Hemp paper is a valuable alternative to conventional paper made from trees, and could provide a more renewable source for much of the world’s paper needs.
The very first paper in the world was partly made from hemp, and as a plant, hemp is more suitable for paper as it has a higher cellulose and lower lignin content. Hemp paper is also much more eco-friendly and sustainable than tree paper, as hemp can be produced much quicker than trees.
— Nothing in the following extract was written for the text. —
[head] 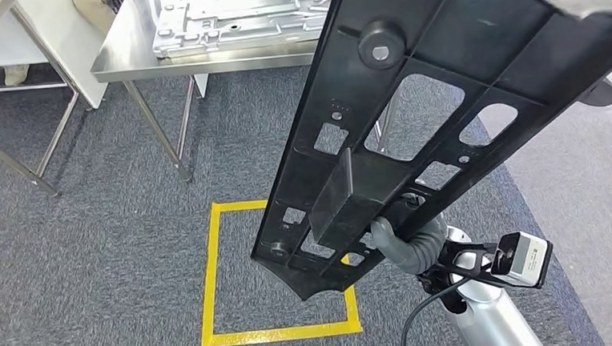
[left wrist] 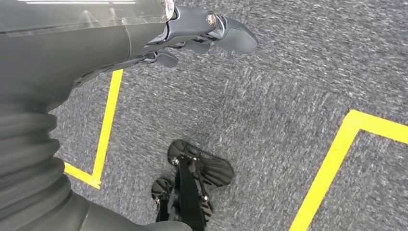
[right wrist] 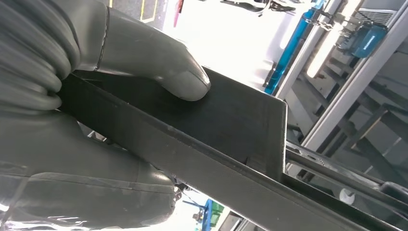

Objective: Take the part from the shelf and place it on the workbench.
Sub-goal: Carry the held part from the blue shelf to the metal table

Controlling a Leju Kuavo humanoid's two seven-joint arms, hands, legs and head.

However, much like hemp-based plastic, we can’t replace all of our massive demand for paper with hemp paper overnight. While hemp was recently legalized by the 2018 Farm Bill, there’s still not enough raw material (hemp plants) available to replace all of our uses for trees. In addition, the technology for mass-producing the kinds of paper we’re used to buying, like printer paper, are still being perfected. At the same time, some great companies (see below!) are already working with hemp paper, and can print everything from business cards to hemp product packaging for you on it.
Table of Contents
- What is hemp paper?
- History of hemp paper
- Benefits of paper made from hemp
- The dangers of deforestation
- What about hemp toilet paper?
- The future of hemp paper
- Where you can buy hemp paper
What is Hemp Paper?
Hemp paper can be made from hemp plants’ long bast fiber or the short bast fiber (hurd or pulp). Fiber paper is thin, tough, brittle, and rough. Pulp paper is not as strong, but is easier to make, softer, thicker, and preferable for most everyday purposes. The chemical composition of hemp hurds is similar to that of wood, making hemp a good choice as a raw material for manufacturing paper. The quality of paper is actually higher than wood, as hemp pulp is much better for paper than wood pulp. Hemp was widely used across the world in the 1800s, but declined in the early 1900s as hemp production and trading started to be prohibited.
History of Hemp Paper
- World’s First Paper:
Hemp was first used as paper in China. Paper’s inventors smashed hemp fabric down into thin sheets along with other agricultural waste to make the world’s first paper. The first identified paper dates back to the early Western Han Dynasty, which was around 200-150 BC. This early paper probably replaced cumbersome tablets made from stone or clay. Hemp, was already part of human’s everyday lives for centuries as a source of food, fabric, and rope among other products, making it a readily available raw material to make the world’s first paper.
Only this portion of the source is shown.